Once every four years, the Dutch Ministry of Transport analyses its transport infrastructures to create an inventory of bottlenecks for freight and passenger transport and for each transport infrastructure network (road, rail or inland waterways). Where available, the modus operandi is to use transport models for a systematic, quantitative analysis. The strategic freight transport model Basgoed is one of the instruments used, and provides multimodal freight forecasts. These forecasts are used as quantitative inputs in sectoral studies that make a more in-depth (uni-modal) analysis of the rail-, inland waterways-, or the road networks. These sectoral analyses are much more detailed compared to a strategic study with a transport model and also include qualitative analyses and stakeholder involvement (rail network managers, port authorities, etc.). The forecasts from Basgoed are a vital input to the detailed sectoral analyses, and thus sensitivity analyses are a useful method to test the impacts of scenario assumptions or bandwidth of freight transport forecasts.

The strategic freight transport model Basgoed was developed over the past years as a basic model, satisfying the basic needs of policy making, based on proven knowledge and available transport data. Basgoed uses the economic module of the SMILE+ model (Bovenkerk, 2005) to calculate the production and attraction of regional freight volumes based on input/output tables, and generates freight flows by mode with two subsequent modules for distribution patterns and modal split (De Jong et al., 2011).

Starting point for the analysis are the recent long term scenarios for freight transport for the Netherlands. These scenarios describe two base cases: the High and Low scenario. Both scenarios include a consistent set of assumptions on economic development (domestic growth by industry sector and international trade), infrastructure development, fuel prices, and logistic efficiency. Furthermore, the BasGoed forecasts have been improved by adding developments at local and national level, which can not be predicted by BasGoed such as the closure of mines and power plants or the opening of planned large container terminals. The paper will compare the developments in the Dutch base scenarios to the previous freight scenarios for The Netherlands, and similar freight scenario’s for Germany, Belgium or the EU.

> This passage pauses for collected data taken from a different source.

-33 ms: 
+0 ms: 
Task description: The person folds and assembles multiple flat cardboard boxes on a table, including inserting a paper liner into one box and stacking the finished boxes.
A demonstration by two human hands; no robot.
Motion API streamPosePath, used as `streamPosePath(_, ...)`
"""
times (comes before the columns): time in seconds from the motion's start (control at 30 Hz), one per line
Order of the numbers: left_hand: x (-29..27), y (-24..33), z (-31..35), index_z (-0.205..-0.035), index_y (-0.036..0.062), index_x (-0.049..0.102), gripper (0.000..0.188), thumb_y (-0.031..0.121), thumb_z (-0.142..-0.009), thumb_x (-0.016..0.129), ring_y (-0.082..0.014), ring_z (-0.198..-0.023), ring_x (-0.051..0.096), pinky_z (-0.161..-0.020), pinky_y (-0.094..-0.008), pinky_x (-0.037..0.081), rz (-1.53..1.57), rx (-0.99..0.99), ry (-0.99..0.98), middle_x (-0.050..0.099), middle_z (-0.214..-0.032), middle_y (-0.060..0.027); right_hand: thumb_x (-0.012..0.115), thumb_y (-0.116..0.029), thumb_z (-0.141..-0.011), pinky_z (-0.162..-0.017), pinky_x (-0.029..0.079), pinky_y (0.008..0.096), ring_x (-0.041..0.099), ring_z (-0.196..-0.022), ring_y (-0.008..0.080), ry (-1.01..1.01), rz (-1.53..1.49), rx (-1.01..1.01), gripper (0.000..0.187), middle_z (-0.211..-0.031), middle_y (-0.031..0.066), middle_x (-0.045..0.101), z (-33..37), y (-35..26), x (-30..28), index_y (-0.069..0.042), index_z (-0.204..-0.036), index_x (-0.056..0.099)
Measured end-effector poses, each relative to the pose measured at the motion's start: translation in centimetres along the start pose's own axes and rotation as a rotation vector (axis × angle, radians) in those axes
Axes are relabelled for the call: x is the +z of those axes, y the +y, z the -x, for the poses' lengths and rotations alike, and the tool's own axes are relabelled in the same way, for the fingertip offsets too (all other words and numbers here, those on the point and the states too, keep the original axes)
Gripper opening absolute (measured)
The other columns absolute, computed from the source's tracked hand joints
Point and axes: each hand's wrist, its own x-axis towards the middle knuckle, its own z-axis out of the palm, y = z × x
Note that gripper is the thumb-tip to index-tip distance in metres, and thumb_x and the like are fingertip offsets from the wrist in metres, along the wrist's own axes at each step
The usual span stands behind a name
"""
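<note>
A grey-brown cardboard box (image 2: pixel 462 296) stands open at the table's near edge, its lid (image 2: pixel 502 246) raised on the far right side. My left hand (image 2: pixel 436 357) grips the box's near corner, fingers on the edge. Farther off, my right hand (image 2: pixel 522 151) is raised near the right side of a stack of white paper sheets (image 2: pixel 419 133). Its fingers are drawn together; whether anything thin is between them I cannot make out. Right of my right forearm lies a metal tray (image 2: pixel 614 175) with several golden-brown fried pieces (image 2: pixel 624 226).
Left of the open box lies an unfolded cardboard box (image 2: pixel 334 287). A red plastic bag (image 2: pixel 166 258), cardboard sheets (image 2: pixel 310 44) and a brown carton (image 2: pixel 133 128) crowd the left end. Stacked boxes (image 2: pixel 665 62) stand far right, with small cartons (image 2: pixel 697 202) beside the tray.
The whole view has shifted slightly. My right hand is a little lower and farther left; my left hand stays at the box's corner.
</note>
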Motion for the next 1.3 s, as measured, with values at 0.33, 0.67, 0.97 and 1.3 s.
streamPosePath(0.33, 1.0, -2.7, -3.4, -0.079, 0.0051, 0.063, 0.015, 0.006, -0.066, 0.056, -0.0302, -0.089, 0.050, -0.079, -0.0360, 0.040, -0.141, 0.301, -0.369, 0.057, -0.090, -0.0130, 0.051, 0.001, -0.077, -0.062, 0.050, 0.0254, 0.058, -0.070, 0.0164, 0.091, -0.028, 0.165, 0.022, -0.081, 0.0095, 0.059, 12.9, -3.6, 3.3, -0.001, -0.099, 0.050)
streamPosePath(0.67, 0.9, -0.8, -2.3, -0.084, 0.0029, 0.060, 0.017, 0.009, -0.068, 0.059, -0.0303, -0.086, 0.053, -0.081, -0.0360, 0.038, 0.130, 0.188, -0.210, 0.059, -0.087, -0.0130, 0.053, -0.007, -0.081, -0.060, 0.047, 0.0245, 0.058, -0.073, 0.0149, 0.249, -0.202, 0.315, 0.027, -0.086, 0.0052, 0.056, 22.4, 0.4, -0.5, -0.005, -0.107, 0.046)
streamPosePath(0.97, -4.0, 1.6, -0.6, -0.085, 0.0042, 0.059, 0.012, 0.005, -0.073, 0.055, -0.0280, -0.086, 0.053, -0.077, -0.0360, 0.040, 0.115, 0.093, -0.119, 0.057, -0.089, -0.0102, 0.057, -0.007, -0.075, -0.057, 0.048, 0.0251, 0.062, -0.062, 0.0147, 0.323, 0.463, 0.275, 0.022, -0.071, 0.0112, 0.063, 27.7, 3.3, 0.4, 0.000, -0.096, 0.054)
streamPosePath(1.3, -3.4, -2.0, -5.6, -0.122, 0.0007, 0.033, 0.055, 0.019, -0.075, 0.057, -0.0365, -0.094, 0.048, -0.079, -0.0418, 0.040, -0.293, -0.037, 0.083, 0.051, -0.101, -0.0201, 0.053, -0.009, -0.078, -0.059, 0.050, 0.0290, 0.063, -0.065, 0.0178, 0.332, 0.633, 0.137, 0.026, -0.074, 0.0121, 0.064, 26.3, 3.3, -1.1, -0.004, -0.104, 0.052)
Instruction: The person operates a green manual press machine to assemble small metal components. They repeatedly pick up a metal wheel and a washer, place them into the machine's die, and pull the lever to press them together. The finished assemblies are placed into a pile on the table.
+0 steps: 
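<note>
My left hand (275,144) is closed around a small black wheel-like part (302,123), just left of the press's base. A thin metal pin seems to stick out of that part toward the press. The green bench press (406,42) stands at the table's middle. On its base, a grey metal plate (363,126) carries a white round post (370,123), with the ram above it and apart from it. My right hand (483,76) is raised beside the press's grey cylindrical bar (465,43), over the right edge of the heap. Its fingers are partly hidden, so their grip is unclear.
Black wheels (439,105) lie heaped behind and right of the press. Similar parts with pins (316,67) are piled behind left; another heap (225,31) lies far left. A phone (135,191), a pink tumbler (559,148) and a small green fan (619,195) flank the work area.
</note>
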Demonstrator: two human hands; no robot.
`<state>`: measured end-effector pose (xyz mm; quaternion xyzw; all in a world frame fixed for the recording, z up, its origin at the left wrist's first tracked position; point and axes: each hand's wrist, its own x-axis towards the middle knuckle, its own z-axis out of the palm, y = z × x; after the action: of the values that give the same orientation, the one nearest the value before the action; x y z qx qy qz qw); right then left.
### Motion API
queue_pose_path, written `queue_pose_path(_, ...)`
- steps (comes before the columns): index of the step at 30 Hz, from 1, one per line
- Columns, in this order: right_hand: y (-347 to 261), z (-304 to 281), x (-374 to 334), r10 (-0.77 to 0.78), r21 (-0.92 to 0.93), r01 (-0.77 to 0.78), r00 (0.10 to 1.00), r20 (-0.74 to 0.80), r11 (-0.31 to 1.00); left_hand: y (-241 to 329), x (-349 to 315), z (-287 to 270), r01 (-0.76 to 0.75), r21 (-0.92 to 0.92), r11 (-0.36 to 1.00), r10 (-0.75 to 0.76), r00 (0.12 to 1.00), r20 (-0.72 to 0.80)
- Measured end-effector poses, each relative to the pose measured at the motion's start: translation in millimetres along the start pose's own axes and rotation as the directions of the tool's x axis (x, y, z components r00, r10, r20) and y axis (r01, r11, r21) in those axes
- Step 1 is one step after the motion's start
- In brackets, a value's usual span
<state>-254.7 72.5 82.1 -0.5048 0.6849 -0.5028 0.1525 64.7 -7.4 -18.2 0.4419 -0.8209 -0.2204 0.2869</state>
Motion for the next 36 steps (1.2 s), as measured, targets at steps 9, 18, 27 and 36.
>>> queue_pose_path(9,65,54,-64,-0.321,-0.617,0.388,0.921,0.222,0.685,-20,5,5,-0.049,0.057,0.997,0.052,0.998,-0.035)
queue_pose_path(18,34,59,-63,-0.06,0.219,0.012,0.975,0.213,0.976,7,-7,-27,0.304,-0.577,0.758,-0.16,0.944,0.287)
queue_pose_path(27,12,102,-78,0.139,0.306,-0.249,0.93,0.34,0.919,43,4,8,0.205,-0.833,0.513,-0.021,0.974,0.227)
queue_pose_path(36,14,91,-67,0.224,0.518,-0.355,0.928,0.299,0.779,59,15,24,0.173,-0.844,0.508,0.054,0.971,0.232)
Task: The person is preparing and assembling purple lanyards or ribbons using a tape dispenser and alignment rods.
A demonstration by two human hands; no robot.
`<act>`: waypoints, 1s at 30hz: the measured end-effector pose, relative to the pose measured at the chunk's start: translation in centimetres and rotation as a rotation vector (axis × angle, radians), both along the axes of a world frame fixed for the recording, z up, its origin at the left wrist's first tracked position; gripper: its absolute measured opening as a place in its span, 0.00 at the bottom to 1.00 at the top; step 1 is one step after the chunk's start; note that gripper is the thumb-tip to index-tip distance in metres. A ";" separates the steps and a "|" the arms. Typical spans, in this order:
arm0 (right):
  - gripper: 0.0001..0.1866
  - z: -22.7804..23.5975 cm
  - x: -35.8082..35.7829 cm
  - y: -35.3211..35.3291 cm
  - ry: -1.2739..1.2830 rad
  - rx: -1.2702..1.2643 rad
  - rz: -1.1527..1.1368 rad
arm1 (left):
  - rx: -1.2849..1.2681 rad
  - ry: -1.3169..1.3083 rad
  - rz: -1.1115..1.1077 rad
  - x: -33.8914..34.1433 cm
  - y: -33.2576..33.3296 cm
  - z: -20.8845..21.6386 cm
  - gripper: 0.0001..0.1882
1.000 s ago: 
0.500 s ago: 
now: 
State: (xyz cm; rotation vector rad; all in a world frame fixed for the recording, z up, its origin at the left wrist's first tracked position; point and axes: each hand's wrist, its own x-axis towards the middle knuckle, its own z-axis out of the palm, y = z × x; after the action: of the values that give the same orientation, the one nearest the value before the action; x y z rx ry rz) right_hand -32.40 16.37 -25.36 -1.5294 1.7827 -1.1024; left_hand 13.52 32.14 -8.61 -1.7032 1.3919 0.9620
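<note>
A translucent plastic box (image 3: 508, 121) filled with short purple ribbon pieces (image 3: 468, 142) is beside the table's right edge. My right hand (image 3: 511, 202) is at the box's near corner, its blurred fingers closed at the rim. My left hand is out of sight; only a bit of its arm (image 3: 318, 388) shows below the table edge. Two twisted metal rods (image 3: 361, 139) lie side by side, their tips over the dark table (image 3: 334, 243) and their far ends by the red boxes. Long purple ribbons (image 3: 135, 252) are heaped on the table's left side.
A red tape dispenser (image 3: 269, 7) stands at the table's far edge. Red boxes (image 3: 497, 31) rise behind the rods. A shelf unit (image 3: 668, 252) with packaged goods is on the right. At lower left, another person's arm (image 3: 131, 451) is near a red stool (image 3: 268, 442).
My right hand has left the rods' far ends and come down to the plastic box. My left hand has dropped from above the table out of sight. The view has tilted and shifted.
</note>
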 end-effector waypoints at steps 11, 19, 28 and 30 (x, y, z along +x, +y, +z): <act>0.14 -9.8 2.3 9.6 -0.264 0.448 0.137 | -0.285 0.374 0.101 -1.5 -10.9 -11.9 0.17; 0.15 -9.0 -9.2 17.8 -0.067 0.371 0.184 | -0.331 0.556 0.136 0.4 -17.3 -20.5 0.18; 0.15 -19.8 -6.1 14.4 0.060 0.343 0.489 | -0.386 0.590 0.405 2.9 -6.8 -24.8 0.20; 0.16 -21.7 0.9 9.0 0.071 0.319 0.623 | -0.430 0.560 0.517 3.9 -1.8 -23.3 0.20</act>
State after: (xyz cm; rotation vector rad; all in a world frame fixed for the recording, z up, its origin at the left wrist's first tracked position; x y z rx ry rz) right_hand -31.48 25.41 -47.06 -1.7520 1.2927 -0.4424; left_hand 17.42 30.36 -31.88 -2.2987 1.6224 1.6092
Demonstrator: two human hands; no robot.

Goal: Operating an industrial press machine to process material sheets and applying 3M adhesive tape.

To explore the bandwidth of freight forecasts, the assumptions for four distinctive scenario developments or policy measures are varied. These include development in fuel price, logistic efficiency, energy markets, and a pro-active modal shift policy for the port of Rotterdam. The fuel price alternatives explore higher or lower fuel costs for road and inland waterways. The logistic efficiency alternatives explore the bandwidth when the basic parameters for load factors are varied between twice the assumed efficiency gains in the base scenarios and no efficiency development at all. The energy market alternatives explore a transition from fossil fuels to sustainable sources, and a transition from oil to more coal dependency. The base case scenarios assume a pro-active modal shift policy targeting at a maximum road modal share of 35% to and from the Maasvlakte port basins in Rotterdam.

The paper presents the policy context, the main assumptions behind the national freight scenarios, Basgoed’s model structure, and the assumptions and results of the sensitivity analyses.